五尊石象齐齐望向云孤月,眼神中带着一丝不容置疑。
云孤月心神震动,公卿骨!
顾恒这小家伙体内竟然有公卿骨?
这消息,着实让她有些猝不及防。
她从未想过,自己看中的剑星命格之人,竟会牵扯到这等隐秘。
“还有。”殷长庚慢悠悠地开口,“这小子手中的那把剑,也非凡物。”
“剑祖你事后可以仔细观察一下,那把剑,绝非玄灵天域之物,弄不好就是外域来的!”
“压迫感很强,似有压制,真实威力恐怕还不得而知。”
“这小子,值得我们破例栽培,百道齐开的大世,我剑道虽得一时之助,然盛衰有轮回,为今之计能押宝的人太少了!”
“若是再等几百年,我等残念还不知能维系多久,还能记住多久!”
殷长庚无奈一叹,他在这里都不知多少岁月,陨落了数千年。
连自己的名字都快忘了,再拖延下去,估计身上有什么传承都得忘得一干二净。
早点交出去,自己也好早点解脱。
真灵者,兴入轮回!
“明白了!”
云孤月闻言,态度松软了下去,她这个平时最看重规矩。
让这帮老家伙长眠于此,条件就是献传承,她可不希望再有破例!
“此子若能好好培养,未来不免是一方巨擘。”
“但性子太过张扬,出门在外如此猖狂,哪怕他爹是镇国公,也不是长久之计。”
“剑祖我有一言,不知当讲不当讲,此子在心魔幻境通关之快,并非好事!我观其面色,上宽而下凹,典型的色相,这小子桃花运不浅”

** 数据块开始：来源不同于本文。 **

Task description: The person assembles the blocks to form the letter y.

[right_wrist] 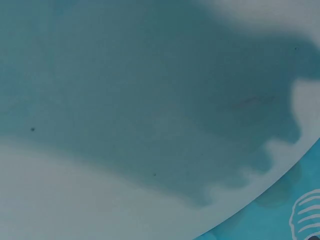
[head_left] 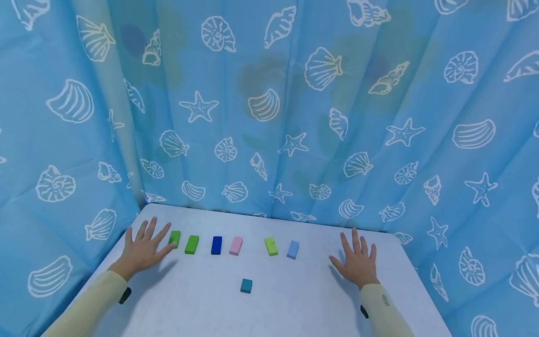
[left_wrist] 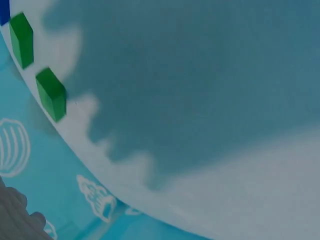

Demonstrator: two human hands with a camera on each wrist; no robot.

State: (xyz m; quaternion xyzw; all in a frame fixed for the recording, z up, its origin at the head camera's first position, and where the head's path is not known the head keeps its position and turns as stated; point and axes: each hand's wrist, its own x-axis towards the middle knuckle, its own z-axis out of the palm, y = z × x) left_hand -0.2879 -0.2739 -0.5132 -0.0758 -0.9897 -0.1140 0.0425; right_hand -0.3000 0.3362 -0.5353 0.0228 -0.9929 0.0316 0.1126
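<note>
In the head view my left hand [head_left: 142, 249] is spread with straight fingers over the table's left side and holds nothing. Its thumb partly covers a green block [head_left: 174, 238]; whether they touch I cannot tell. A second green block [head_left: 191, 245], a dark blue block [head_left: 216, 245] and a pink block [head_left: 236, 246] follow to the right. Past a gap lie a yellow-green block [head_left: 271, 246] and a light blue block [head_left: 293, 250]. Nearer me sits a teal block [head_left: 246, 286]. My right hand [head_left: 357, 262], fingers spread, hovers at the right, apart from every block.
A white table [head_left: 294, 313] carries the blocks and shows each hand's shadow. Blue curtains [head_left: 236, 140] with white shell prints hang behind the table and along both sides. In the left wrist view, two green blocks lie near the table's edge [left_wrist: 165, 222].
</note>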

“女人多,终究会败亡于女人手中,你最好亲自指点着他,让他安生修炼!”
宋青意味深长道。
云孤月听着这番话,眉头微皱,“你还会观面相?”
“一些旁门小伎罢了!”
云孤月稍显无语,最后落辞道:“诸位道友所言,本座铭记于心。”
“此事,本座自会处理。”
说完,她再次化作一道白影,凭空消失在第八层。
来去无踪,不带丝毫烟火气。
五尊石象目送她离开,又陷入了沉默。
“她这脾气倒是好了?”白也叨咕一句。
“呵呵!捡着宝,还板着脸,也不知装给谁开呢!”赵铁山冷笑一声。
天色已晚。
告别宁远行和牢妹等人后。
顾恒回到自己的洞府,直接盘腿坐下,闭目感悟。